Dataset excerpts
# # # # #
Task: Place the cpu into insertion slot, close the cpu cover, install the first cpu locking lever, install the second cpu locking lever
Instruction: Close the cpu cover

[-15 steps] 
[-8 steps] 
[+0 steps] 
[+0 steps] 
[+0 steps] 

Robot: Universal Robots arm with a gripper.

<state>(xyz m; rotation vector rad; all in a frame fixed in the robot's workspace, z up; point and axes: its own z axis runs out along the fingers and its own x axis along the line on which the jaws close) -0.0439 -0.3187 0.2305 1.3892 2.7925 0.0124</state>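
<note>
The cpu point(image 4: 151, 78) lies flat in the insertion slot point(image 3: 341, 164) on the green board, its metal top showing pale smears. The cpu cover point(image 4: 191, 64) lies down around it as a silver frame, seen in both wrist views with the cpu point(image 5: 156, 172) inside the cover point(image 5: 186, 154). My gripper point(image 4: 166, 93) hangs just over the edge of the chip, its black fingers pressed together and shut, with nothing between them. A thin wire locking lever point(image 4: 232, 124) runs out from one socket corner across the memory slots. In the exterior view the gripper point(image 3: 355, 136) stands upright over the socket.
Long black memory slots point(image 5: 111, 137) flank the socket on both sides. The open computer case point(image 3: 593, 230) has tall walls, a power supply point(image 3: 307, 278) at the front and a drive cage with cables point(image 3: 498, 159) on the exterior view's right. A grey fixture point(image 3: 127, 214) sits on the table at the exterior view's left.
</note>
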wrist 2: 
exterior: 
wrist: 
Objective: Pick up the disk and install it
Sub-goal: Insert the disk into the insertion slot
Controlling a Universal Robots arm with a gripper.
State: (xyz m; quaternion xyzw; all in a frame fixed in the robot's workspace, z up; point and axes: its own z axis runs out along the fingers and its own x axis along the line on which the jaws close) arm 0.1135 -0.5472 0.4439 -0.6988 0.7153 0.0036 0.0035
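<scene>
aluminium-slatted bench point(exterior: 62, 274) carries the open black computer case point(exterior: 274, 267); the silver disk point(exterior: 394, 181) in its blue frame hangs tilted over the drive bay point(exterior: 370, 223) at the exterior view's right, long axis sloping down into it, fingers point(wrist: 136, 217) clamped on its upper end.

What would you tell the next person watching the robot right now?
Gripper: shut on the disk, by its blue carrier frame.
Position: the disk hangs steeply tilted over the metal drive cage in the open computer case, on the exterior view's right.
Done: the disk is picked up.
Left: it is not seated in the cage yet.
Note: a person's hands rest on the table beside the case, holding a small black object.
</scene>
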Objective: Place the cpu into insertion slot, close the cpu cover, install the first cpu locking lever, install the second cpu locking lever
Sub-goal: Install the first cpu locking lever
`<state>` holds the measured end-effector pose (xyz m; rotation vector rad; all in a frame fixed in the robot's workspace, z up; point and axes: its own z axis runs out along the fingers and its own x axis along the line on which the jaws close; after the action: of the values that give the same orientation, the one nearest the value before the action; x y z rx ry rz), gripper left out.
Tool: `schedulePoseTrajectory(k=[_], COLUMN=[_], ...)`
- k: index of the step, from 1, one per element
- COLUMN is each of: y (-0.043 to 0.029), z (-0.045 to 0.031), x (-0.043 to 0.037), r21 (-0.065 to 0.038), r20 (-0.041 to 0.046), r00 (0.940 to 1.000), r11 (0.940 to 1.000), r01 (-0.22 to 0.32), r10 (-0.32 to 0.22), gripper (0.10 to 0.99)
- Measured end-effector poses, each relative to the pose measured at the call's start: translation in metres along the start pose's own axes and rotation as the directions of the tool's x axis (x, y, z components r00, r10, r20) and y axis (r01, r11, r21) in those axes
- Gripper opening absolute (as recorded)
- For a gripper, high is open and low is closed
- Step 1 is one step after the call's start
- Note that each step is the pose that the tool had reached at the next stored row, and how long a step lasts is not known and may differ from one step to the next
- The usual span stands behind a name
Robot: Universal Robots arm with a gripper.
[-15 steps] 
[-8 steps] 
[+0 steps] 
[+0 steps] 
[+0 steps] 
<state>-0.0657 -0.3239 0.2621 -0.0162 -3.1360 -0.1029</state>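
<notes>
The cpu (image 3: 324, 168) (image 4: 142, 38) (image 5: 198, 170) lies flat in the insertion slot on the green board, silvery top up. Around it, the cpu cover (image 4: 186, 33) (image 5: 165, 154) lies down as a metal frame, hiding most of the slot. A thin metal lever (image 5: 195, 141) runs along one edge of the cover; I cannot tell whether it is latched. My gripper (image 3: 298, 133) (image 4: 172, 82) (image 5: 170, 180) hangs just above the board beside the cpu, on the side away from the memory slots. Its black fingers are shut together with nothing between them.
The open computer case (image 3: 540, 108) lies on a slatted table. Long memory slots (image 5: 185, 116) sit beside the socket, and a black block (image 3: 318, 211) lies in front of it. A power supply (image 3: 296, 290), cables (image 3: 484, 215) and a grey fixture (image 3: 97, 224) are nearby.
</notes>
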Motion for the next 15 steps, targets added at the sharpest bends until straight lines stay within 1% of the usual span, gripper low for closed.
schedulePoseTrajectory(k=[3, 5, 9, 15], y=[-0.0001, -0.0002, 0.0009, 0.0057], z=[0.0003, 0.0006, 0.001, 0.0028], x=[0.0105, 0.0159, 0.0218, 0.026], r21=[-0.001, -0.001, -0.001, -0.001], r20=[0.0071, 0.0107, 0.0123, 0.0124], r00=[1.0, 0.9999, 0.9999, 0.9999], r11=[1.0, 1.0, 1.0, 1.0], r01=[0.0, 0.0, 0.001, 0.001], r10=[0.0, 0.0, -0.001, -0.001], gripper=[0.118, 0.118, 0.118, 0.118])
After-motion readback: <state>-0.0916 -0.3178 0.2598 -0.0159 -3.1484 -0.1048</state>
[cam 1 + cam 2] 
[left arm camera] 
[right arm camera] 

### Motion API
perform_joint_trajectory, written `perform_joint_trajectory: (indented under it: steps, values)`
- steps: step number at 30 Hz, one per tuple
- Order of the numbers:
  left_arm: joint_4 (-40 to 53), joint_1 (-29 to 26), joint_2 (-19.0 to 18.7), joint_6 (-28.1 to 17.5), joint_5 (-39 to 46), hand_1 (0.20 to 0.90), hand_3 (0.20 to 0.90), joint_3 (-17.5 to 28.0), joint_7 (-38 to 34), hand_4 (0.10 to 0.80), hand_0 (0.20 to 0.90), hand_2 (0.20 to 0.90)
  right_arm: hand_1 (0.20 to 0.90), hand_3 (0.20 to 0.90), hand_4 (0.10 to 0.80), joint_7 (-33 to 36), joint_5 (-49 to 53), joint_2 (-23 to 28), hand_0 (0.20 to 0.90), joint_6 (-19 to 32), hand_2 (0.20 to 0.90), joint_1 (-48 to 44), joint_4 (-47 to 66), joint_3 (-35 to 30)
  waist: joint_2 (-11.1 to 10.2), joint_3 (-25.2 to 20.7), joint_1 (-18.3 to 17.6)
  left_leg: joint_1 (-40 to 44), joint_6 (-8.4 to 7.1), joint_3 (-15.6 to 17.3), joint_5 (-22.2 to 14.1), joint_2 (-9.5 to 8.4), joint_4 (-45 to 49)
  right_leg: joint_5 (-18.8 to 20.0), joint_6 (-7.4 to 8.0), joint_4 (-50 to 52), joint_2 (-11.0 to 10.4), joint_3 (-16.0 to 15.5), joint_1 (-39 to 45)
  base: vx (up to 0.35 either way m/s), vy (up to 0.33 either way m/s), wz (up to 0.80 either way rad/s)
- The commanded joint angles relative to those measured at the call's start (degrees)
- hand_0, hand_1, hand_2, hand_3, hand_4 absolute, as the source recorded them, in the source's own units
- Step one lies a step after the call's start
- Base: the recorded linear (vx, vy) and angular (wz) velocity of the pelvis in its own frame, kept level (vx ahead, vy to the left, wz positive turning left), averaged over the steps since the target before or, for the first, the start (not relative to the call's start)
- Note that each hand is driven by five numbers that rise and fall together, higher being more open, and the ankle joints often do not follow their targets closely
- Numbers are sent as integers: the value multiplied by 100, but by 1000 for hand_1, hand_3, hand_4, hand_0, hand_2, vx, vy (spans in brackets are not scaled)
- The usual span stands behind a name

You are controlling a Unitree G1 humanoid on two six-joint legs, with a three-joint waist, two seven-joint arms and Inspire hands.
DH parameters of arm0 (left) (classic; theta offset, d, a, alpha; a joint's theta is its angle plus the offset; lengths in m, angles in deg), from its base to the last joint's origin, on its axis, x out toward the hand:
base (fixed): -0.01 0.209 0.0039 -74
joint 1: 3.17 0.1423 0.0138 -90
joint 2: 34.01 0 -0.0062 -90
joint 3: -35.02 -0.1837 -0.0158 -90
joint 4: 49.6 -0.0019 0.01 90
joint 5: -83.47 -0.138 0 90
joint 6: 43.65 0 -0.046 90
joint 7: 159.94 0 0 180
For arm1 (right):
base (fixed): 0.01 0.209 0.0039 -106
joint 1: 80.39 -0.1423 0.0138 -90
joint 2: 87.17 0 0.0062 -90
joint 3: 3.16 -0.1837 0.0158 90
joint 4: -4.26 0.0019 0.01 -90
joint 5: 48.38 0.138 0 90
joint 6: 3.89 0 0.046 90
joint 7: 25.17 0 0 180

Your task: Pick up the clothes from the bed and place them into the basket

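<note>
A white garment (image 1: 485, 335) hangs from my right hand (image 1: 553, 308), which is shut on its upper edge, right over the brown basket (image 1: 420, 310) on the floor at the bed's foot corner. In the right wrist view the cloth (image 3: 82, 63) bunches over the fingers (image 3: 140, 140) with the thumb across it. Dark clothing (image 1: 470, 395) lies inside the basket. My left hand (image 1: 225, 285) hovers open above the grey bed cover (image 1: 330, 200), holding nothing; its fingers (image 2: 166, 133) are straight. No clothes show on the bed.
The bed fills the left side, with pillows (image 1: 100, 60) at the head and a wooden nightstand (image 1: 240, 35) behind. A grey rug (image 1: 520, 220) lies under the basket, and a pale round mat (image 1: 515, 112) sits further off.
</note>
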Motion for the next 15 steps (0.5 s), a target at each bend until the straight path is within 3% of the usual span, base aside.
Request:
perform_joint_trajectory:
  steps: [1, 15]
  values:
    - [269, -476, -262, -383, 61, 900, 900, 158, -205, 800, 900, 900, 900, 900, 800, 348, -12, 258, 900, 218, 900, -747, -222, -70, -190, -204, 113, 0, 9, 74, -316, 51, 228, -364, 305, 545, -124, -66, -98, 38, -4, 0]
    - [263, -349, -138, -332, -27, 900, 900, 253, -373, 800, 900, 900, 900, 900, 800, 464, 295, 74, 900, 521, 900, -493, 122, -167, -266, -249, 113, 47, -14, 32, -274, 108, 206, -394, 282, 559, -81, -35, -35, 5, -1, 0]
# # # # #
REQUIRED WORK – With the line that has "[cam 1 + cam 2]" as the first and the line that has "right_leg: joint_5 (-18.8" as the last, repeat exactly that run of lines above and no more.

EXERCISE SOLUTION –
[cam 1 + cam 2] 
[left arm camera] 
[right arm camera] 

### Motion API
perform_joint_trajectory, written `perform_joint_trajectory: (indented under it: steps, values)`
- steps: step number at 30 Hz, one per tuple
- Order of the numbers:
  left_arm: joint_4 (-40 to 53), joint_1 (-29 to 26), joint_2 (-19.0 to 18.7), joint_6 (-28.1 to 17.5), joint_5 (-39 to 46), hand_1 (0.20 to 0.90), hand_3 (0.20 to 0.90), joint_3 (-17.5 to 28.0), joint_7 (-38 to 34), hand_4 (0.10 to 0.80), hand_0 (0.20 to 0.90), hand_2 (0.20 to 0.90)
  right_arm: hand_1 (0.20 to 0.90), hand_3 (0.20 to 0.90), hand_4 (0.10 to 0.80), joint_7 (-33 to 36), joint_5 (-49 to 53), joint_2 (-23 to 28), hand_0 (0.20 to 0.90), joint_6 (-19 to 32), hand_2 (0.20 to 0.90), joint_1 (-48 to 44), joint_4 (-47 to 66), joint_3 (-35 to 30)
  waist: joint_2 (-11.1 to 10.2), joint_3 (-25.2 to 20.7), joint_1 (-18.3 to 17.6)
  left_leg: joint_1 (-40 to 44), joint_6 (-8.4 to 7.1), joint_3 (-15.6 to 17.3), joint_5 (-22.2 to 14.1), joint_2 (-9.5 to 8.4), joint_4 (-45 to 49)
  right_leg: joint_5 (-18.8 to 20.0), joint_6 (-7.4 to 8.0), joint_4 (-50 to 52), joint_2 (-11.0 to 10.4), joint_3 (-16.0 to 15.5), joint_1 (-39 to 45)

Work on the exercise is now concluded.